**What you have to do**. Return each line of the data that follows exactly as it reads.

**Supplied material**.
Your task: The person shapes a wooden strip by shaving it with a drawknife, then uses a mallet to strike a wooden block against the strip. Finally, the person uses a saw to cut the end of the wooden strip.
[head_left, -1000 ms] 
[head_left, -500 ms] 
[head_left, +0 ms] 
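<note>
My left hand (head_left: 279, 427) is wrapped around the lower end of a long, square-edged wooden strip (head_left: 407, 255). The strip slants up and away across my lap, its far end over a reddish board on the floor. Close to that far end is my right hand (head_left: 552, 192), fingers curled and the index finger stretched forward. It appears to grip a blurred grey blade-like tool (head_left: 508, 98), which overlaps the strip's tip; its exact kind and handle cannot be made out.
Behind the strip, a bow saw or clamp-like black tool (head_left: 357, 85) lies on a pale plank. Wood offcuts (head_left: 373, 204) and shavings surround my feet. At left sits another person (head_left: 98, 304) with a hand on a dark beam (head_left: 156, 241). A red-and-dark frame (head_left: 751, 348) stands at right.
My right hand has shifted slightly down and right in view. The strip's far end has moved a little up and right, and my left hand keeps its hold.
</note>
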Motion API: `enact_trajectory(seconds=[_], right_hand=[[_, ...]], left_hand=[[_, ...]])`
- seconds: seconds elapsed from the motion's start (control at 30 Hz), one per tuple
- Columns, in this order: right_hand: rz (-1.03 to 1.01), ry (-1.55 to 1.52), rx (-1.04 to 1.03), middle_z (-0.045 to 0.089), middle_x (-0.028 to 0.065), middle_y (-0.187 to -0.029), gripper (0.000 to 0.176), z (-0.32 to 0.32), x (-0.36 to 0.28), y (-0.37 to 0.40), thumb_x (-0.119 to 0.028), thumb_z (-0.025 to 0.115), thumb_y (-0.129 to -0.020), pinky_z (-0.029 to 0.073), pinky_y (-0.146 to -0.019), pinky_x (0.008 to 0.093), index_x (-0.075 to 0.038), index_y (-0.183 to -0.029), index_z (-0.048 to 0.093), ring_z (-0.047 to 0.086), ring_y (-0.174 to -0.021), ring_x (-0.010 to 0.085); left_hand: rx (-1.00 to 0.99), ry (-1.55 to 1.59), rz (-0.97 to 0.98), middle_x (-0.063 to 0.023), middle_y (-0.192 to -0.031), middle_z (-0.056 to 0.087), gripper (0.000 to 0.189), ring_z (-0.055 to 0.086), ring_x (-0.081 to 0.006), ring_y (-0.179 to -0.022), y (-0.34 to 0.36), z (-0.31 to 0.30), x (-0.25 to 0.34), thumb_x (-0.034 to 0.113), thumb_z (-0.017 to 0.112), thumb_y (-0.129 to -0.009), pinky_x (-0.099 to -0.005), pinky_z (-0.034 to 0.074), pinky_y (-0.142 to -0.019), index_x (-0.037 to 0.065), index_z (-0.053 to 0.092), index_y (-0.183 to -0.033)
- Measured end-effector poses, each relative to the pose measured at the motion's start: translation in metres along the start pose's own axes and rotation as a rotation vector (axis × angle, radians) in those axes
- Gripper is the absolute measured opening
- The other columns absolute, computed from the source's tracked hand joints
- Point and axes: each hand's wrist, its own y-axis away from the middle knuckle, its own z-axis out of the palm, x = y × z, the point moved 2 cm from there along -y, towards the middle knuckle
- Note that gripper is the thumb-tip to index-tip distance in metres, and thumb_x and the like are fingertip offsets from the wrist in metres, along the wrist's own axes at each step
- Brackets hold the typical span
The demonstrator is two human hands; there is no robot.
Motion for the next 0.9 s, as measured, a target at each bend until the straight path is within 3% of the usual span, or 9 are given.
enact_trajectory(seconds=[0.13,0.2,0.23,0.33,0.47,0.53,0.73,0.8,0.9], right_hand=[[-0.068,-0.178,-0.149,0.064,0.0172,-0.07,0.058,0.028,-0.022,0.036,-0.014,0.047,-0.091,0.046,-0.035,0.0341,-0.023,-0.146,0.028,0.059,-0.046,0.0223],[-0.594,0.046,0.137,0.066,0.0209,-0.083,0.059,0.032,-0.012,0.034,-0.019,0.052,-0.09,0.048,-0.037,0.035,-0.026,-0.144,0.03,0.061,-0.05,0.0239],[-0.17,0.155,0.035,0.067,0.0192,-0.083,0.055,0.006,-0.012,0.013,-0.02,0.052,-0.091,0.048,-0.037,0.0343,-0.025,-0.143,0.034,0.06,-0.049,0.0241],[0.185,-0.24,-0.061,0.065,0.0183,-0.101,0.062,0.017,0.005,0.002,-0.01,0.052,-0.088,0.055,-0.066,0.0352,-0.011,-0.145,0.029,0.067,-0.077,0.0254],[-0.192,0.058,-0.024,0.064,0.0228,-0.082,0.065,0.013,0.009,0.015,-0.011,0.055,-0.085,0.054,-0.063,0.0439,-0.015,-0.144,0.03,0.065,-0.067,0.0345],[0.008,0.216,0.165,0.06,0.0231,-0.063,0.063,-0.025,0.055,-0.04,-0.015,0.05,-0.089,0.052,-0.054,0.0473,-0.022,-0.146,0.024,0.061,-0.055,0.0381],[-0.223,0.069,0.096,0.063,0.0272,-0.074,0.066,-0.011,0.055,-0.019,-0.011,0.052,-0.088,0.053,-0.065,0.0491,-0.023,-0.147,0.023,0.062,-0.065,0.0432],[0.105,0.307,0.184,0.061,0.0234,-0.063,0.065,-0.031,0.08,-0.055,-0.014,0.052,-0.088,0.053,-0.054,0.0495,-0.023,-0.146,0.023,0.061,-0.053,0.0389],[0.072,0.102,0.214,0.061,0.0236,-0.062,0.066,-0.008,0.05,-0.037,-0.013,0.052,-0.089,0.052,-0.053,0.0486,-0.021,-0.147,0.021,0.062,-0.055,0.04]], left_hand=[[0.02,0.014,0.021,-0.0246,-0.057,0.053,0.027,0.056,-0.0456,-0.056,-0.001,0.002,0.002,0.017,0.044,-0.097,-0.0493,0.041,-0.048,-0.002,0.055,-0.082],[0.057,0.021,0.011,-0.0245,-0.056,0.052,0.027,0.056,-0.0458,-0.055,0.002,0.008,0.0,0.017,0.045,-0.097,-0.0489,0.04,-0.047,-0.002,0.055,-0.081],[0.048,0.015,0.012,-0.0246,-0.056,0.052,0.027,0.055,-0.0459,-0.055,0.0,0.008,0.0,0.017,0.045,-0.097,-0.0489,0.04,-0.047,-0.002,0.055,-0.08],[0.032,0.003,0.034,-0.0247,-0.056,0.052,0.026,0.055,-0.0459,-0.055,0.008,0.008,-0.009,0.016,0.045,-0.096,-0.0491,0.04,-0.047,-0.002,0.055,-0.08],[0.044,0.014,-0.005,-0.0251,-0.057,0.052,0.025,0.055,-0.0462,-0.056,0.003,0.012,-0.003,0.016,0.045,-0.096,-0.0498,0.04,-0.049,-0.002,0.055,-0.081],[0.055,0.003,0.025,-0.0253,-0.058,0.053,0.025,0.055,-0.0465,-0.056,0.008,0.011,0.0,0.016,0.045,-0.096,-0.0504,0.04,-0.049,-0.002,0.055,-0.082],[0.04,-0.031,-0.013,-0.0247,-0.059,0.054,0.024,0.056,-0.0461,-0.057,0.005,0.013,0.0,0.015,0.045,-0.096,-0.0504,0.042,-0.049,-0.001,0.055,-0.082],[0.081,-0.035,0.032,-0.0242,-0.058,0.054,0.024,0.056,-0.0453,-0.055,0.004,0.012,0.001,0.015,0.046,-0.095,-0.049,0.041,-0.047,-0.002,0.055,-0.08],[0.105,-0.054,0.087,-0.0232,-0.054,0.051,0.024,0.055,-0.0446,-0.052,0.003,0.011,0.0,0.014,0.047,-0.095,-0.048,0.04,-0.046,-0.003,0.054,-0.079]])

**Answer to this problem**.
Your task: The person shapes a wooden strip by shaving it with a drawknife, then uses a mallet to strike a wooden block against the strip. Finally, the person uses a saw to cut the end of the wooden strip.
[head_left, -1000 ms] 
[head_left, -500 ms] 
[head_left, +0 ms] 
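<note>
My left hand (head_left: 279, 427) is wrapped around the lower end of a long, square-edged wooden strip (head_left: 407, 255). The strip slants up and away across my lap, its far end over a reddish board on the floor. Close to that far end is my right hand (head_left: 552, 192), fingers curled and the index finger stretched forward. It appears to grip a blurred grey blade-like tool (head_left: 508, 98), which overlaps the strip's tip; its exact kind and handle cannot be made out.
Behind the strip, a bow saw or clamp-like black tool (head_left: 357, 85) lies on a pale plank. Wood offcuts (head_left: 373, 204) and shavings surround my feet. At left sits another person (head_left: 98, 304) with a hand on a dark beam (head_left: 156, 241). A red-and-dark frame (head_left: 751, 348) stands at right.
My right hand has shifted slightly down and right in view. The strip's far end has moved a little up and right, and my left hand keeps its hold.
</note>
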Motion API: `enact_trajectory(seconds=[_], right_hand=[[_, ...]], left_hand=[[_, ...]])`
- seconds: seconds elapsed from the motion's start (control at 30 Hz), one per tuple
- Columns, in this order: right_hand: rz (-1.03 to 1.01), ry (-1.55 to 1.52), rx (-1.04 to 1.03), middle_z (-0.045 to 0.089), middle_x (-0.028 to 0.065), middle_y (-0.187 to -0.029), gripper (0.000 to 0.176), z (-0.32 to 0.32), x (-0.36 to 0.28), y (-0.37 to 0.40), thumb_x (-0.119 to 0.028), thumb_z (-0.025 to 0.115), thumb_y (-0.129 to -0.020), pinky_z (-0.029 to 0.073), pinky_y (-0.146 to -0.019), pinky_x (0.008 to 0.093), index_x (-0.075 to 0.038), index_y (-0.183 to -0.029), index_z (-0.048 to 0.093), ring_z (-0.047 to 0.086), ring_y (-0.174 to -0.021), ring_x (-0.010 to 0.085); left_hand: rx (-1.00 to 0.99), ry (-1.55 to 1.59), rz (-0.97 to 0.98), middle_x (-0.063 to 0.023), middle_y (-0.192 to -0.031), middle_z (-0.056 to 0.087), gripper (0.000 to 0.189), ring_z (-0.055 to 0.086), ring_x (-0.081 to 0.006), ring_y (-0.179 to -0.022), y (-0.34 to 0.36), z (-0.31 to 0.30), x (-0.25 to 0.34), thumb_x (-0.034 to 0.113), thumb_z (-0.017 to 0.112), thumb_y (-0.129 to -0.009), pinky_x (-0.099 to -0.005), pinky_z (-0.034 to 0.074), pinky_y (-0.142 to -0.019), index_x (-0.037 to 0.065), index_z (-0.053 to 0.092), index_y (-0.183 to -0.033)
- Measured end-effector poses, each relative to the pose measured at the motion's start: translation in metres along the start pose's own axes and rotation as a rotation vector (axis × angle, radians) in those axes
- Gripper is the absolute measured opening
- The other columns absolute, computed from the source's tracked hand joints
- Point and axes: each hand's wrist, its own y-axis away from the middle knuckle, its own z-axis out of the palm, x = y × z, the point moved 2 cm from there along -y, towards the middle knuckle
- Note that gripper is the thumb-tip to index-tip distance in metres, and thumb_x and the like are fingertip offsets from the wrist in metres, along the wrist's own axes at each step
- Brackets hold the typical span
The demonstrator is two human hands; there is no robot.
Motion for the next 0.9 s, as measured, a target at each bend until the straight path is within 3% of the usual span, or 9 are given.
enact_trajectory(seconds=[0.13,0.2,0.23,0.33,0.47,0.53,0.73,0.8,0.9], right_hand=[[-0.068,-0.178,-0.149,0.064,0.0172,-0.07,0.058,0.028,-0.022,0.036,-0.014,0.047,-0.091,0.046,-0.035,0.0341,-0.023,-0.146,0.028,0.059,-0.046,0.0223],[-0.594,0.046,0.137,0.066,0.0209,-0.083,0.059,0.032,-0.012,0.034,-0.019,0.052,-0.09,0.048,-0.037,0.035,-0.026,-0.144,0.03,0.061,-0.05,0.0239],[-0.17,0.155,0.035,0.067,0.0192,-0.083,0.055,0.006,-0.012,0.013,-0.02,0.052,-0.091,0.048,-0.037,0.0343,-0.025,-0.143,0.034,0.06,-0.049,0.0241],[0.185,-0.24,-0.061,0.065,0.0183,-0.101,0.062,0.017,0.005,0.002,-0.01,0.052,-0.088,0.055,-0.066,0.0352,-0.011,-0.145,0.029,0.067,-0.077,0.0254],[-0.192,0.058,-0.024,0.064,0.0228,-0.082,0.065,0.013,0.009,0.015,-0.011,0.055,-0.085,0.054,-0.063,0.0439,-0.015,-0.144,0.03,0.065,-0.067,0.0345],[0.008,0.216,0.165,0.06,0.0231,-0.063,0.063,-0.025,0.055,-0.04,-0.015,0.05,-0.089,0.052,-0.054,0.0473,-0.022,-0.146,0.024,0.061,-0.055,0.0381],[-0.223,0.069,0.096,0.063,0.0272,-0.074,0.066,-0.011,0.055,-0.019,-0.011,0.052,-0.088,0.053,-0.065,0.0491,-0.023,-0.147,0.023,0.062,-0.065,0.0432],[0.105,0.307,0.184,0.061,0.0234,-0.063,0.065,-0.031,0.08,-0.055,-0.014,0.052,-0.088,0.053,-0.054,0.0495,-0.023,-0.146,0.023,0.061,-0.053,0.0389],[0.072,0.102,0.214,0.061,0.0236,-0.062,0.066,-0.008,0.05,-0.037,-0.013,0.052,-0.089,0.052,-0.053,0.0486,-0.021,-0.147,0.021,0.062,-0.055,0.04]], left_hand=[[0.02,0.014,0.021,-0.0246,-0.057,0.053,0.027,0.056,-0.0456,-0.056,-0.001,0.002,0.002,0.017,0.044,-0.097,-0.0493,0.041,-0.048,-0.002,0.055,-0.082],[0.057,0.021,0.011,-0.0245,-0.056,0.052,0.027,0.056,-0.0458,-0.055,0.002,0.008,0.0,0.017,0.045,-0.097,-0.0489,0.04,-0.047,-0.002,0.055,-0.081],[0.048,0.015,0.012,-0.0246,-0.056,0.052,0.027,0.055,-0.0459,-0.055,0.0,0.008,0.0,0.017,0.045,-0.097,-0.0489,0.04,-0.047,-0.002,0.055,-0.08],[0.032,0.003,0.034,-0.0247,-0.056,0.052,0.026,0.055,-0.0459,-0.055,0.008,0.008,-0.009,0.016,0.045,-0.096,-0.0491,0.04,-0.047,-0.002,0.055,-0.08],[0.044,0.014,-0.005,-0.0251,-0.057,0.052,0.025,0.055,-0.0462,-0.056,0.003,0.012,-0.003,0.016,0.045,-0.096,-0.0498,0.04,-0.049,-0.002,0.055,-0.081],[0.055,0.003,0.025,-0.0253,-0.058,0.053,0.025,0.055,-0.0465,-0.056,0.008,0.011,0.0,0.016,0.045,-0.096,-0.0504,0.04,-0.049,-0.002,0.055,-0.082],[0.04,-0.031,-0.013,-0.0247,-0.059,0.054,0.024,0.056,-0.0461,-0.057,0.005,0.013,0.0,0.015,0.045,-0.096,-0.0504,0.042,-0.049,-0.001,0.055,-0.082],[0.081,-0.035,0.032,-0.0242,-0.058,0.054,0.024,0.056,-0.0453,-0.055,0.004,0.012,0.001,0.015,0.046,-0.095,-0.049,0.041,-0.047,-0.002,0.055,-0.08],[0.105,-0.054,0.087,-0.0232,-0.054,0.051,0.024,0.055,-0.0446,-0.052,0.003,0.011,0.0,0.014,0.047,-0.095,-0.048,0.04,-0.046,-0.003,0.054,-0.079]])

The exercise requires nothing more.